According to Jax Daily Record, citing the Florida Department of Commerce, the unemployment rate in the Jacksonville metropolitan area, which includes Baker, Clay, Duval, Nassau and St. Johns counties, slipped from 5.2% in January to 5.0% in February. The roughly 3,500 job net decline marked the area’s first annual drop since the pandemic and, excluding coronavirus shutdowns, the first such fall since 2010.
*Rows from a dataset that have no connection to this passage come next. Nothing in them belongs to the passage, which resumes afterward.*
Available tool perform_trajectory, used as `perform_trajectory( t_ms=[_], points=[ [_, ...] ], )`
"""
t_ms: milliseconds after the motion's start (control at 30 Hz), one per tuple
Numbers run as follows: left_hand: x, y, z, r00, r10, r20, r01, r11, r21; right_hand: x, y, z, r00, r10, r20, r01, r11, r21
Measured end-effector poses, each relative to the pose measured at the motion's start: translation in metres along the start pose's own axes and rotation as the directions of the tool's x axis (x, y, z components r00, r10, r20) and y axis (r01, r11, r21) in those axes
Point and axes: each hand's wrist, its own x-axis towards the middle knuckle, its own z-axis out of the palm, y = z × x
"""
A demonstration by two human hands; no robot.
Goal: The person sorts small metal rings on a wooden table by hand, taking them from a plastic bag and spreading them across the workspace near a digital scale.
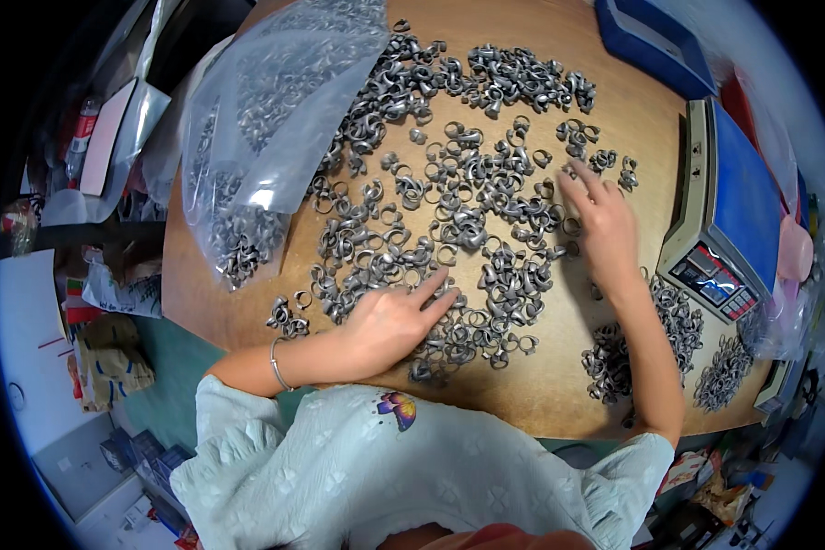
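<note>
Many loose grey metal rings (472,225) lie spread over a brown tabletop. My left hand (390,325) rests low on the near part of the spread, index and middle fingers stretched out and apart. Rings touch or sit just beside those fingertips, and none shows in the grasp. At the right border of the spread is my right hand (603,229), its fingers reaching forward and apart over a few rings. What lies right under its fingertips is partly hidden.
A large clear plastic bag (284,119) of rings covers the far left. At right stands a weighing scale (729,215) with a blue top, with a blue tray (655,41) beyond it. More ring piles (674,330) lie by my right forearm.
</note>
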Motion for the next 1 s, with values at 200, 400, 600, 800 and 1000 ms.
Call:
perform_trajectory(
  t_ms=[200, 400, 600, 800, 1000],
  points=[
    [0.014, -0.007, -0.008, 0.983, -0.095, -0.158, 0.067, 0.983, -0.174, 0.023, -0.057, 0.008, 0.949, -0.313, 0.029, 0.309, 0.946, 0.097],
    [0.008, -0.016, -0.006, 0.998, -0.059, -0.003, 0.059, 0.998, -0.009, 0.021, -0.001, 0.010, 0.999, -0.036, 0.005, 0.036, 0.997, -0.070],
    [-0.006, -0.018, -0.005, 0.994, -0.016, -0.106, 0.011, 0.999, -0.049, 0.040, -0.065, 0.011, 0.960, -0.271, -0.072, 0.281, 0.935, 0.218],
    [-0.020, -0.019, 0.001, 0.994, -0.060, -0.092, 0.053, 0.995, -0.080, 0.046, -0.033, 0.030, 0.986, -0.159, 0.042, 0.151, 0.977, 0.149],
    [-0.024, -0.013, 0.005, 0.979, -0.100, -0.179, 0.073, 0.986, -0.149, 0.018, -0.059, 0.005, 0.992, -0.073, -0.100, 0.083, 0.992, 0.099]
  ],
)
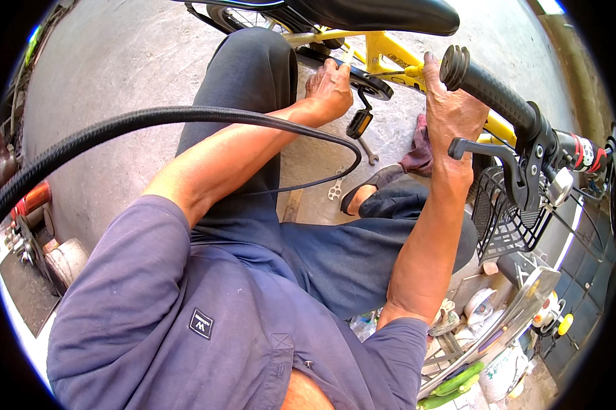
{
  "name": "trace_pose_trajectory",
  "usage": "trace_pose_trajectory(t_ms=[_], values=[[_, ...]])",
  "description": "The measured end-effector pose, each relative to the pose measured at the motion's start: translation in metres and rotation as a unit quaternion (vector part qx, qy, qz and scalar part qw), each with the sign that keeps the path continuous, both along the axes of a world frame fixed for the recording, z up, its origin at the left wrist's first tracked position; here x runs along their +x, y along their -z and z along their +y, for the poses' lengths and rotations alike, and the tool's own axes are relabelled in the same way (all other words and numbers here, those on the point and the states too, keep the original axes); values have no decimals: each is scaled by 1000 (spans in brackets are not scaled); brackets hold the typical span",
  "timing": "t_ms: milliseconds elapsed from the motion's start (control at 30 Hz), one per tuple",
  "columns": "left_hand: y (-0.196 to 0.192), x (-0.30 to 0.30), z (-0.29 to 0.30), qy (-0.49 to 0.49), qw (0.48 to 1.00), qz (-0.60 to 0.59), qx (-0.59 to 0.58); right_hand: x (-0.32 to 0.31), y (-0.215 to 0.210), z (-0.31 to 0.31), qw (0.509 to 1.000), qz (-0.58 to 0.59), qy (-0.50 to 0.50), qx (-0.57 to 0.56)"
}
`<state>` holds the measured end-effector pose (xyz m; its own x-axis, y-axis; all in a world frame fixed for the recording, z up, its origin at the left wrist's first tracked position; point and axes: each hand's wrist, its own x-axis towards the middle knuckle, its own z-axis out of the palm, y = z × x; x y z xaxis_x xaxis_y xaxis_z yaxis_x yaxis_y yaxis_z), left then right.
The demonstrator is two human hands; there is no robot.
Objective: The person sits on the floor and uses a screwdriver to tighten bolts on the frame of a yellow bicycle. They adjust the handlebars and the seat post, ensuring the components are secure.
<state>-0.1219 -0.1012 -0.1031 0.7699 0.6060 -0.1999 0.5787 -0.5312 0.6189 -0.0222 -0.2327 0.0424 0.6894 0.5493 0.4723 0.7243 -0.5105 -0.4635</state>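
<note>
A yellow bicycle frame [384, 51] stands in front of me, below its black saddle [390, 15]. My left hand [330, 90] is closed by the black chain guard [377, 87], fingers curled; whatever they pinch is hidden. Just beneath hangs a pedal [360, 124] with amber reflectors. My right hand [453, 109] wraps round the front part of the frame, thumb up, its fingertips out of sight. Close above that hand is the black handlebar grip [489, 92], with a brake lever [489, 153] beside my wrist.
An open-end wrench [370, 153] and a flat multi-hole spanner [336, 186] lie on the concrete near my foot. A dark red cloth [418, 147] is close by. The black basket [502, 212] sits right of my knee. A thick black cable [116, 121] arcs across the view.
</note>
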Motion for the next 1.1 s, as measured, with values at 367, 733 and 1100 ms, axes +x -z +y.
trace_pose_trajectory(t_ms=[367, 733, 1100], values=[[3, -4, 2, 107, 986, 22, 124, -7, -6, 2, 998, 0, -67, -2], [-3, -6, 1, 121, 987, 30, 98, 2, 0, -6, 998, 26, -59, -9], [-3, -5, -1, 120, 987, 36, 100, 18, 12, -14, 998, 66, 12, 21]])
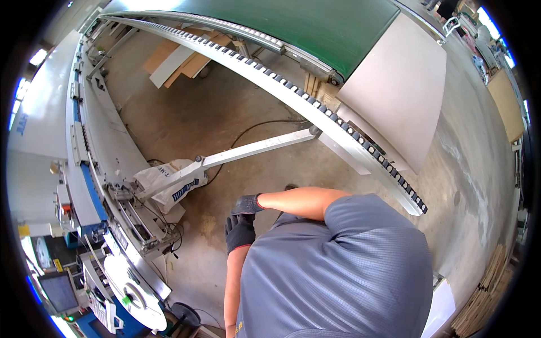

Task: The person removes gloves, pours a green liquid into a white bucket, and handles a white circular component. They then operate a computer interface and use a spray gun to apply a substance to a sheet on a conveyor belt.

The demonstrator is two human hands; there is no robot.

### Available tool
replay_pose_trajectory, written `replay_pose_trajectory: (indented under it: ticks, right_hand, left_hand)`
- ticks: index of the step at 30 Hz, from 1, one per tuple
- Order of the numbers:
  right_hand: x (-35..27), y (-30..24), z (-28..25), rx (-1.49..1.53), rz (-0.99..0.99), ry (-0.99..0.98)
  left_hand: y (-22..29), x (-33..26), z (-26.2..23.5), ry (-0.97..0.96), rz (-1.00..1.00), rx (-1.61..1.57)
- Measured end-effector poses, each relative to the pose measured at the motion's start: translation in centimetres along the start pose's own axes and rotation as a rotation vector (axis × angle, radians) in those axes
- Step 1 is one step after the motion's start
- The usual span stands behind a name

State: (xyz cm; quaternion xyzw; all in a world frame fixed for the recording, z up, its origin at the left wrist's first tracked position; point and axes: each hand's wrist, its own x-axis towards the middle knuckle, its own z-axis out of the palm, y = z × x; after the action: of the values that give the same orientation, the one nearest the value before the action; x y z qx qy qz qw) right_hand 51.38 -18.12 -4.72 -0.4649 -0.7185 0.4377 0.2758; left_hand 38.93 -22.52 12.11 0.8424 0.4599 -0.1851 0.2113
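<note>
Both of my hands wear dark work gloves with red cuffs, and they meet in front of my body. My left hand (pixel 240 234) points away from me, its fingers stretched and slightly apart, and no object shows in it. My right hand (pixel 246 204) reaches across from the right, with its fingers bent down together at the left hand's fingertips. What those right fingers hold, if anything, is hidden. Close to the hands on the left lies a white printed sack (pixel 172 183). A pale metal brace (pixel 259 147) runs just beyond them.
A long roller rail (pixel 270 84) slants across the front, beside a green conveyor belt (pixel 315 22) and a pale panel (pixel 394 84). Along the left runs a machine (pixel 127 208) with a white reel (pixel 132 296) and a monitor (pixel 58 291). Loose boards (pixel 180 59) lie beyond the rail.
</note>
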Motion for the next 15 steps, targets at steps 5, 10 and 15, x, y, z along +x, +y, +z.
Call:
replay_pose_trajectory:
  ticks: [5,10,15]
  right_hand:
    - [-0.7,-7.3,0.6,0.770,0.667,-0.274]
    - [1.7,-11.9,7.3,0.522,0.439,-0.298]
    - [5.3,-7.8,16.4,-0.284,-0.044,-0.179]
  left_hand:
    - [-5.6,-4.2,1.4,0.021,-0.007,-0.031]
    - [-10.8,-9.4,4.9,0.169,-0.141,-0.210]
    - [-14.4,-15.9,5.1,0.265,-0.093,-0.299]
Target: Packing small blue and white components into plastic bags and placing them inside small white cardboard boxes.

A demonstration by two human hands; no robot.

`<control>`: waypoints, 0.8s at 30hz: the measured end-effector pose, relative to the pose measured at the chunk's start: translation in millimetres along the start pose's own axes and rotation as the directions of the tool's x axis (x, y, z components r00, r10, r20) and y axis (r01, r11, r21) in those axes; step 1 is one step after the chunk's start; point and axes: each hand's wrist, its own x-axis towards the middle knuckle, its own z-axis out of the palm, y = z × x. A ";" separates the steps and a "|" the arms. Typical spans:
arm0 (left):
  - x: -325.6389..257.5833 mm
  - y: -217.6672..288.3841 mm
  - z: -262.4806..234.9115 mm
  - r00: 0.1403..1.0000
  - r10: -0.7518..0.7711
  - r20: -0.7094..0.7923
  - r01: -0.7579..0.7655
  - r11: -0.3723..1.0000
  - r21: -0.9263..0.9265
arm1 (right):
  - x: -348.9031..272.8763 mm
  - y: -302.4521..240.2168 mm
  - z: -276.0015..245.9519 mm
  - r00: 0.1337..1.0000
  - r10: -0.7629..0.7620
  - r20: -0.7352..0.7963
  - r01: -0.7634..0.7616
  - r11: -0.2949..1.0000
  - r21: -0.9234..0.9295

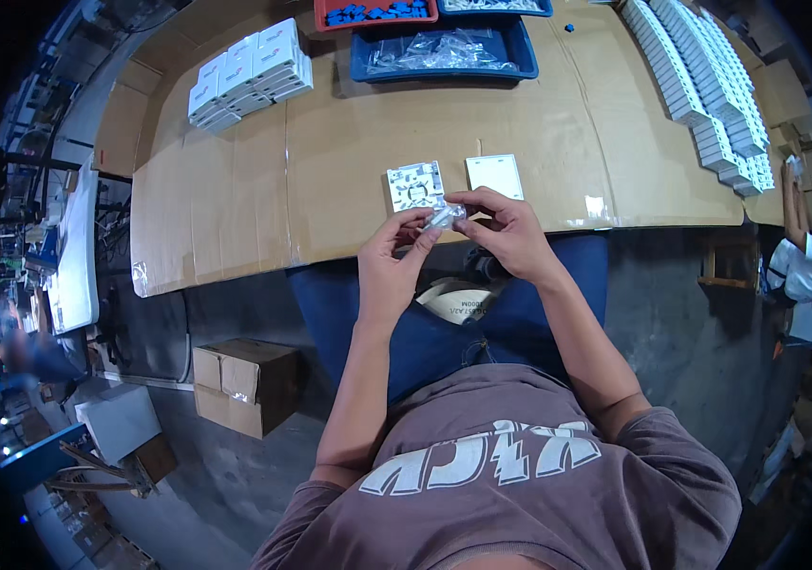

Federal Data Point To A Broader Cooling

Federal statistics compiled by the U.S. Bureau of Labor Statistics tell a similar story. The latest BLS tables show total nonfarm employment in the Jacksonville area down about 0.4% year over year, with several private sectors losing steam. Financial activities were off more than 4%, and the trade, transportation and utilities sector weakened, while education and health services still managed to notch gains.

Where The Cuts Landed

The Florida Department of Commerce’s sector breakdown, reported by Jax Daily Record, shows the heaviest hits in government and finance. Federal government jobs fell by about 2,100, a 10.1% drop. Financial activities shed roughly 2,600 positions, about 3.6%. Trade, transportation and utilities lost around 1,400 jobs, undercutting some of the stability those sectors usually provide for the local economy.

Offsets And What To Watch

Hiring in education and health services, along with leisure and hospitality, helped cushion the blow. BLS tables show education and health services employment rising roughly 3–4% year over year, while leisure and hospitality was up about 2% in the same period. Those gains were not enough to erase the losses elsewhere but did keep the overall slide from being even steeper.

Why It Matters

State officials warn that monthly numbers can be noisy. Population growth, shifts in federal hiring and familiar seasonal patterns can all twist short term readings. Jimmy Heckman, the Department of Commerce’s chief of workforce statistics and economic research, has emphasized that changes in population and the labor force complicate month to month figures, according to Florida Trend.

Local workforce agencies and employers will be watching the March and April data to see whether this is a brief stumble or the start of something more persistent. For now, the numbers point to a cooler job market that is likely to shape hiring, training and budgeting decisions into the spring and summer.